Task details: Nothing but the lines below from the one holding "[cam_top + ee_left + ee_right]" up to and including the one holding "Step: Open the" should be copied, exactly and without pictures.

(Stored dataset items)
##############################
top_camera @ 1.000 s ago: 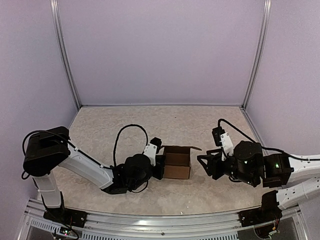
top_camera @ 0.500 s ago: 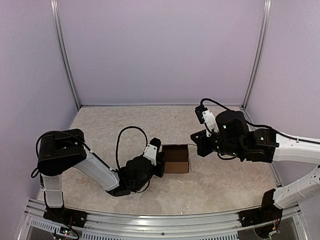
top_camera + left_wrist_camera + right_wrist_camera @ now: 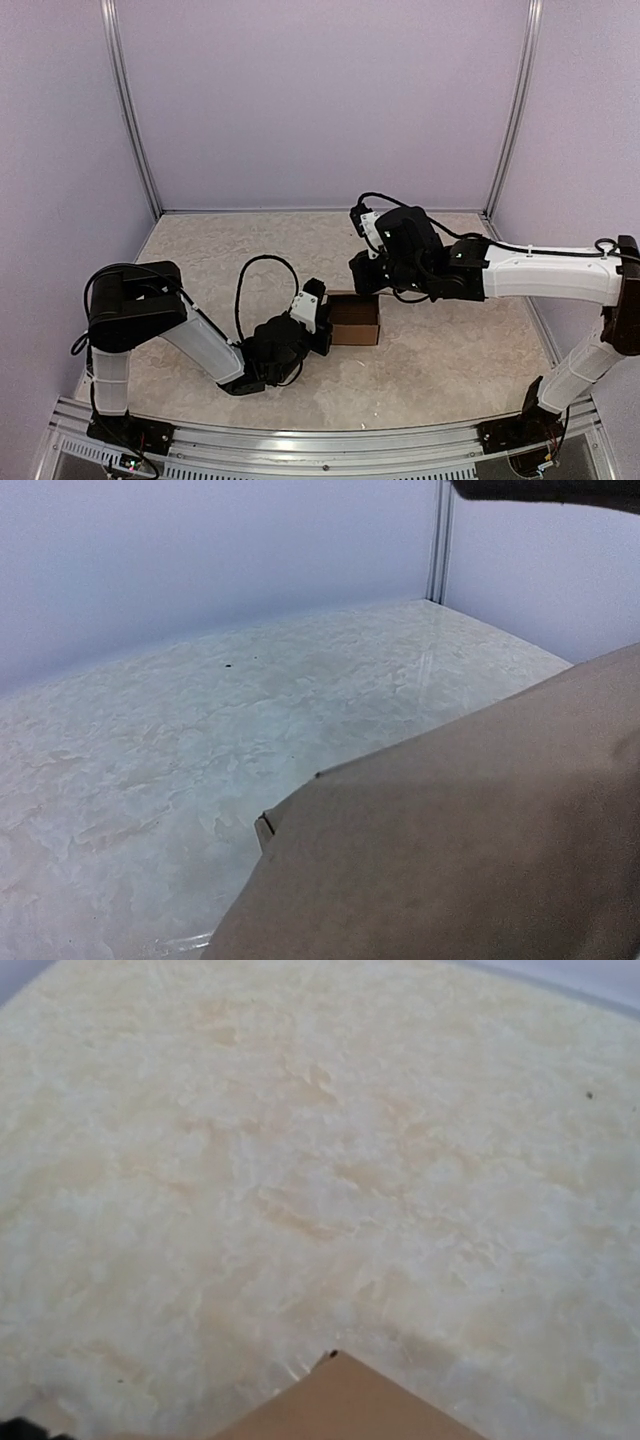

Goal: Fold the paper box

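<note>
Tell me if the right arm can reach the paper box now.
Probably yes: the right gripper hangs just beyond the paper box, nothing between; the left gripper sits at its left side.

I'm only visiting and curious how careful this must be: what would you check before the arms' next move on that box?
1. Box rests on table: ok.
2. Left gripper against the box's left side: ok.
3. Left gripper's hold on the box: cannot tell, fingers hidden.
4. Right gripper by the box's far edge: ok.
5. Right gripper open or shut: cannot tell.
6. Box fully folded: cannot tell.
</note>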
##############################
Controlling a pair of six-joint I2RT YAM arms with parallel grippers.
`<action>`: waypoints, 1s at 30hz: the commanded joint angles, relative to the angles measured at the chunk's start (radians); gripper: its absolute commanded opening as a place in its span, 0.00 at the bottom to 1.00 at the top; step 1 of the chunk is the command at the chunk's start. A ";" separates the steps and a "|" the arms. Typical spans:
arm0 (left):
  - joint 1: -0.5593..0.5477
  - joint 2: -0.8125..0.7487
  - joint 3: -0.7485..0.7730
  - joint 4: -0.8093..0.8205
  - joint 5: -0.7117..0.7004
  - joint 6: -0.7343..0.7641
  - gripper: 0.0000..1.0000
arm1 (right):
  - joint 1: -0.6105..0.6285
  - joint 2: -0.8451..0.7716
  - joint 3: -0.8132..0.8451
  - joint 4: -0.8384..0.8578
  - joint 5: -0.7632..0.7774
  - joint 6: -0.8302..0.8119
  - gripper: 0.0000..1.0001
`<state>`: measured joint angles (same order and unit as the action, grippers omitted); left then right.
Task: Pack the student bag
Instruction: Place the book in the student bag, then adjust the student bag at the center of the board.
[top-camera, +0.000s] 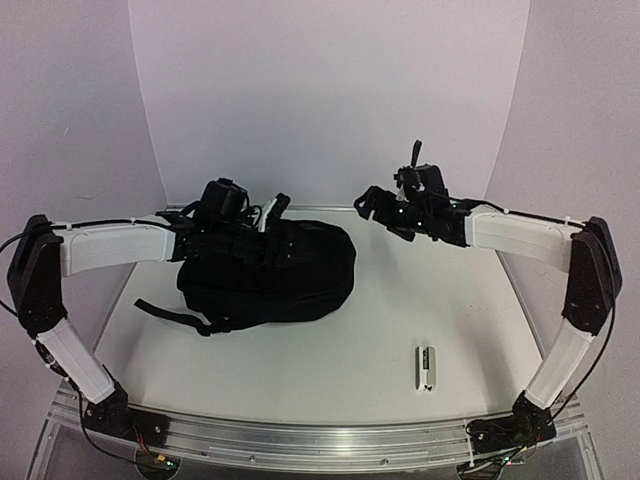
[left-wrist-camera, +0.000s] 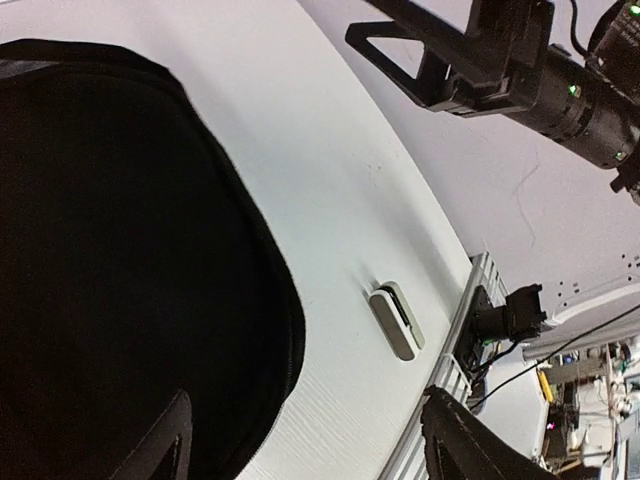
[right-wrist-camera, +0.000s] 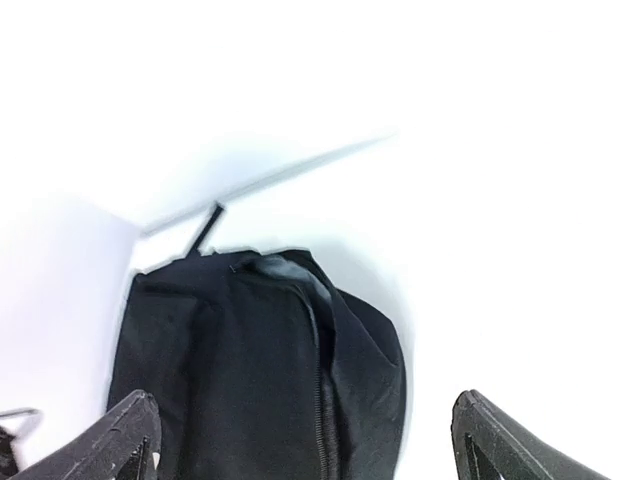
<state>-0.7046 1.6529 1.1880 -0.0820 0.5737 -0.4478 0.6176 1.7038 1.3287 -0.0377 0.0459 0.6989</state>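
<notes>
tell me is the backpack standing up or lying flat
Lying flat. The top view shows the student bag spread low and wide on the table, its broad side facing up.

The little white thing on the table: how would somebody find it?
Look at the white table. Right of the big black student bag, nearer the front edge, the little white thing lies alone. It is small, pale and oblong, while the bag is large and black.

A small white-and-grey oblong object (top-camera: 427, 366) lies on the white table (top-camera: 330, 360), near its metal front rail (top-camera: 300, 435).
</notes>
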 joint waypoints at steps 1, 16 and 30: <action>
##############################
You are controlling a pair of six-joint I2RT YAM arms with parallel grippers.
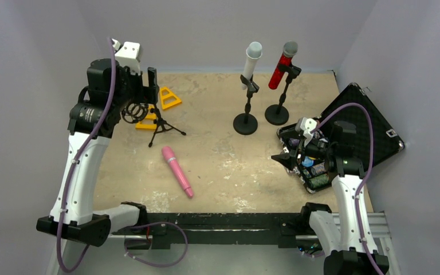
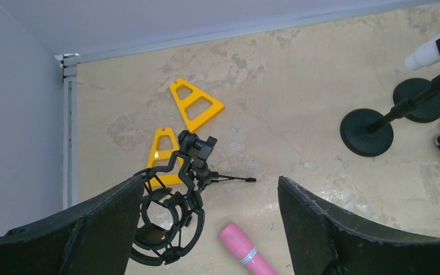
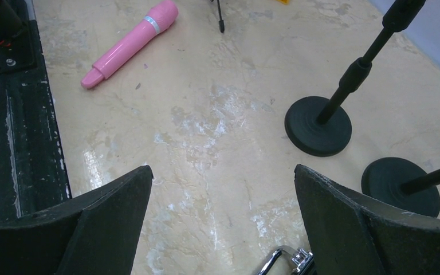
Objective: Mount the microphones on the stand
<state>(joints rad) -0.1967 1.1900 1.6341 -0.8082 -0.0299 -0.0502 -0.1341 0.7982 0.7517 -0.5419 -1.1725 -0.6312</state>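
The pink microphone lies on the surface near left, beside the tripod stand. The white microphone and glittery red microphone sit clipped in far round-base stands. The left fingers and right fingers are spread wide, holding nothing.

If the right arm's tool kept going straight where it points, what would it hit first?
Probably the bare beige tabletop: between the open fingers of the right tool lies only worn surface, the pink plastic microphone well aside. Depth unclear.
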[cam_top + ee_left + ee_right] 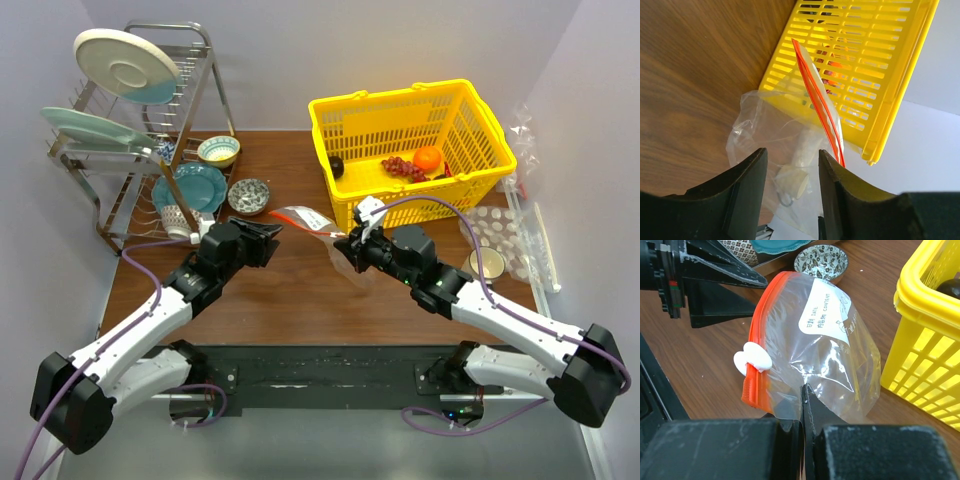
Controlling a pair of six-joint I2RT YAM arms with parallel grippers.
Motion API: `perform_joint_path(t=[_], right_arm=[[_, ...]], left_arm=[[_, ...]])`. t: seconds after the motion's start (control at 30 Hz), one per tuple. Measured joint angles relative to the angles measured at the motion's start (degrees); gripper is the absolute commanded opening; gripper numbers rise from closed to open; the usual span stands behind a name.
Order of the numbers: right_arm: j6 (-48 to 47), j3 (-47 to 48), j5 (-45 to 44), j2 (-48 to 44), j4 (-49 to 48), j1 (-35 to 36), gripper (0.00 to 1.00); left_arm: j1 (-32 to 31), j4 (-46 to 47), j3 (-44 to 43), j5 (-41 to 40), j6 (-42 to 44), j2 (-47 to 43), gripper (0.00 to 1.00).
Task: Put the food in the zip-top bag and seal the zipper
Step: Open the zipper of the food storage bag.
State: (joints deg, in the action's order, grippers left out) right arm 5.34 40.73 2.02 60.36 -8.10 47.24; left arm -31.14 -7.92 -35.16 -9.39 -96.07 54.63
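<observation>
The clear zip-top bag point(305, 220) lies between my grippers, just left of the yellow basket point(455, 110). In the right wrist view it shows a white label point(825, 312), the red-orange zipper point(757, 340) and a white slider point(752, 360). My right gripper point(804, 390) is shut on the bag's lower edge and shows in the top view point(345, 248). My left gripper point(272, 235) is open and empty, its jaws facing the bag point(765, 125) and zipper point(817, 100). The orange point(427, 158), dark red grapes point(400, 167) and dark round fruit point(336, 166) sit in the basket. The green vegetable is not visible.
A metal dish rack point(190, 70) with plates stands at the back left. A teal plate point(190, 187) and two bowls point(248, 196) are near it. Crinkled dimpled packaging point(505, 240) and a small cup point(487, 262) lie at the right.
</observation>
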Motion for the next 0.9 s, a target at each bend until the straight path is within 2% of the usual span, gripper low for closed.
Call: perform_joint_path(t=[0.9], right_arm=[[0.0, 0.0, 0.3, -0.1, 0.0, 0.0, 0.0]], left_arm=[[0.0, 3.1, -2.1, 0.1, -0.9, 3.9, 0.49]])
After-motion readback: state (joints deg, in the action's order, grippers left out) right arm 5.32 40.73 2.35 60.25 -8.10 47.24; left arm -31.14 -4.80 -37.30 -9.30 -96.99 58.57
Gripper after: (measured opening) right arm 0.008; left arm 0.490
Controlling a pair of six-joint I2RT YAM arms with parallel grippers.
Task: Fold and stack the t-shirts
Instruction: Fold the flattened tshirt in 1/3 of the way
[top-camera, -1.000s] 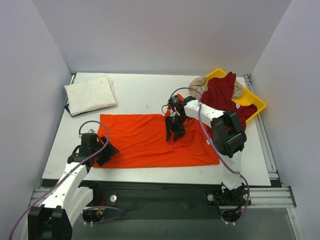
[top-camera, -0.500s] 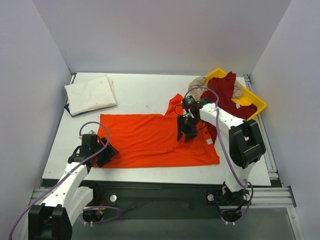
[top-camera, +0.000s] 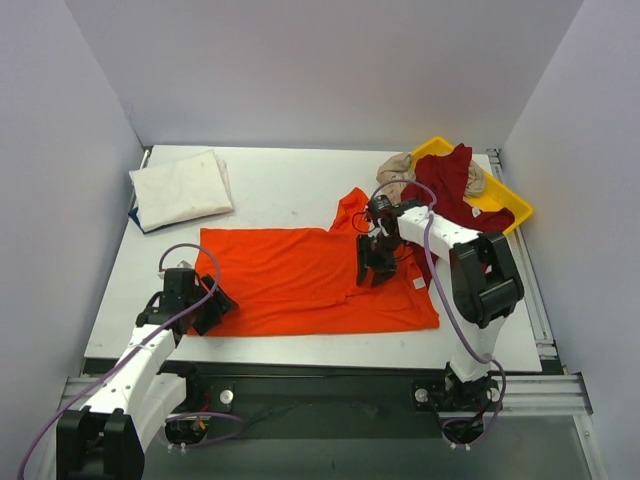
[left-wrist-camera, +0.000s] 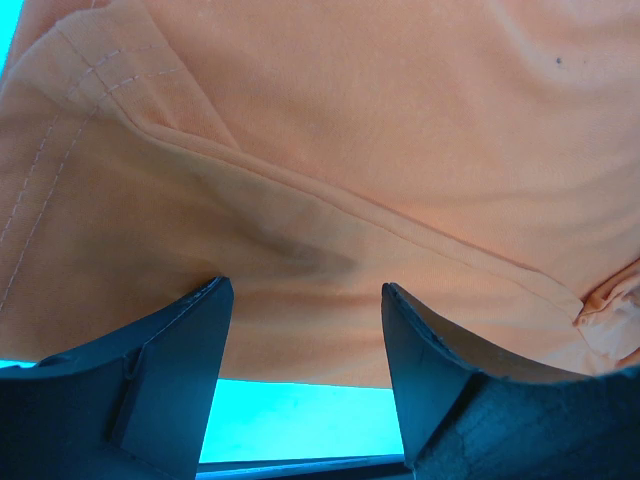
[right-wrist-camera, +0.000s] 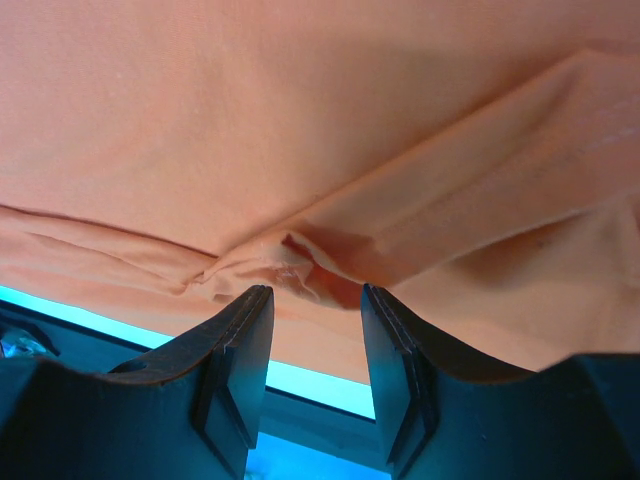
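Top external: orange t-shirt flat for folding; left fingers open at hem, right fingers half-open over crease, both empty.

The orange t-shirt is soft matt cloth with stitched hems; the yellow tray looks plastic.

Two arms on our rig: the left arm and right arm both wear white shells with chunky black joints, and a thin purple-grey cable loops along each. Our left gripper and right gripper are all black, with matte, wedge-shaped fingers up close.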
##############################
Response area:
[cam_top + ee_left + ee_right] 
Controlling a pair of six-joint I2RT YAM arms with parallel grippers.
Motion API: `perform_joint_path(t=[_], right_arm=[[_, ...]], left_arm=[[_, ...]])`. t: seconds after the motion's start (control at 30 Hz), one per tuple. Measured joint angles relative to the angles measured at the motion's start (degrees); gripper is the absolute commanded opening; gripper numbers rise from closed to open; the usual span stands behind a name.
Order of the numbers: right_arm: j6 (-48 to 47), j3 (-47 to 48), j5 (-45 to 44), j2 (-48 to 44), j4 (-49 to 48), j1 (-35 to 36), gripper (0.00 to 1.00); left_arm: j1 (-32 to 31), j4 (-46 to 47), j3 (-44 to 43), j5 (-41 to 40), j6 (-42 to 44), j2 (-47 to 43), gripper (0.00 to 1.00).
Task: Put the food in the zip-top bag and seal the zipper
Step: Open the zipper of the food storage bag.

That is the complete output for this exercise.